You called out a couple of things—pharmacy, behavioral, different factors—that are different for these patients, potentially. What do you think are the most important capabilities that will be required to manage this population, looking forward?
I think that [fairly] basic care navigation capabilities are the gating issues, because we’re trying to organize different elements of the care delivery system and social support systems.
I think we’ll be able to do that, we’ll be able to get the system, get the care navigation resources deployed effectively. It’s going [to] become a function of how well we [can] identify the needs of individual patients.
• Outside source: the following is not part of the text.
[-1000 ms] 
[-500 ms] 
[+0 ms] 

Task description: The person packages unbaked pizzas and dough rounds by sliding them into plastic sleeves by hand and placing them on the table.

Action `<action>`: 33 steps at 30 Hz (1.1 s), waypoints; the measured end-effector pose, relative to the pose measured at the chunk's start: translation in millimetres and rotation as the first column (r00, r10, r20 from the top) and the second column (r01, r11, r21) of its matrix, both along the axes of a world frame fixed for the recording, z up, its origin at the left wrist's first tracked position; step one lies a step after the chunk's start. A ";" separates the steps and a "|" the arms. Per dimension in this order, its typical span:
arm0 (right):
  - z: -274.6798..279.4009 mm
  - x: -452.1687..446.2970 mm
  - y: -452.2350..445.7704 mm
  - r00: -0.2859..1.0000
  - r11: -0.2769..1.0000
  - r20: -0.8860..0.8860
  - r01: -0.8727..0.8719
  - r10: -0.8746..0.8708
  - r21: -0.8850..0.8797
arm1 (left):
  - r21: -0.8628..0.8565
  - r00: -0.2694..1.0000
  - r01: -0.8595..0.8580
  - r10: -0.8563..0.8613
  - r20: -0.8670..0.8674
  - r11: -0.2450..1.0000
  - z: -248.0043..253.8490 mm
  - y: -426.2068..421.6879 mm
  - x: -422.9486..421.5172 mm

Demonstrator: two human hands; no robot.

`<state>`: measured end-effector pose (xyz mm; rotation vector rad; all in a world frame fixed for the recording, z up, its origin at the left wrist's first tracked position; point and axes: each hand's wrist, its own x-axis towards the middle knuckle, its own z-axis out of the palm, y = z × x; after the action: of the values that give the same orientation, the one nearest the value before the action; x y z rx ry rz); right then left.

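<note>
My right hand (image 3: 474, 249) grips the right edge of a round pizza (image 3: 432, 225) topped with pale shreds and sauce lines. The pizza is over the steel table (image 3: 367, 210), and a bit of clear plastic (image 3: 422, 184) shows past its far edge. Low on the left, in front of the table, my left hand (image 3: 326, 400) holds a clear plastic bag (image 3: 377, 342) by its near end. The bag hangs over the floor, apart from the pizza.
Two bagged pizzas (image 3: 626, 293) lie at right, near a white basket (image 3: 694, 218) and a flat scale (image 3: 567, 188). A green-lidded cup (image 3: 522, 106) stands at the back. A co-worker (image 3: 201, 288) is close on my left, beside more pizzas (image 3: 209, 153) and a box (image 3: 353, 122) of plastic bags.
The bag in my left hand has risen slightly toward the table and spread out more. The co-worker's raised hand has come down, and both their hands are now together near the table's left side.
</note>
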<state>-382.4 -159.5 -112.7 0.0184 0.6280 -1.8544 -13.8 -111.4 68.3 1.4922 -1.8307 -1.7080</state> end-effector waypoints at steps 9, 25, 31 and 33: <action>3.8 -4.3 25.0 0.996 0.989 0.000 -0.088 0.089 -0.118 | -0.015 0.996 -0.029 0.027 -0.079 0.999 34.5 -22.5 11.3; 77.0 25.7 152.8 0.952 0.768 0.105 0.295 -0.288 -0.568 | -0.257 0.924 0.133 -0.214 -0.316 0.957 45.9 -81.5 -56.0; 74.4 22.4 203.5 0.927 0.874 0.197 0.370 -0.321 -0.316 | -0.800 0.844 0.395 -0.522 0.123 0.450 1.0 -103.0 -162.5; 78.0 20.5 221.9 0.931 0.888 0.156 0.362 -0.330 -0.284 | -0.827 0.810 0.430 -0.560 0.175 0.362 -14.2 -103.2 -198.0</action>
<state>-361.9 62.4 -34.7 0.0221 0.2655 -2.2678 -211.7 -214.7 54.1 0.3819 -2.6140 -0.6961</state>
Because there are a more various set of resources that needed to be coordinated and brought to bear, the permutations of needs, I think are going to be higher. I don’t have the data to prove that today, but it is my gut feeling that we’ve got a much higher range of variability in the individual patient sets there, in the needs that they’ve got compared to the traditional care for seniors, or certainly compared to care for the commercial population.
So, I think our challenges are going to be first basic care navigation, and then really great data and analytics to identify the needs of individual patients and to make sure that we’re bringing the right set of resources. Bringing the wrong set of resources or suboptimal navigation engagement is going to create the risk that we draw the wrong conclusions.
We think it doesn’t work, when what we did is execute purely. And I think there’s a ton of risk of that, because again, it’s a high-needs population with very thin reimbursement margin for error. It’ll be really easy to conclude it doesn’t work in this population, whereas I think when we look hard at the long-term models, we realize it can. It just is going to take a different way of thinking.
Ron, thank you for your time. Any closing thoughts?
I’m really bullish about the future. I think the combination of developments in information technology, in government, in payer, acceptance of and demand for innovation, and [opportunities] among physicians, some large health systems, and some large ambulatory service providers line the stars up like I haven’t seen before.
We’ve had the will and we’ve had the desire from time to time but I don’t think we’ve had the capability before that we’ve got now. I’m really excited to see the innovation that comes out of all the different players that are trying to address these issues in healthcare today.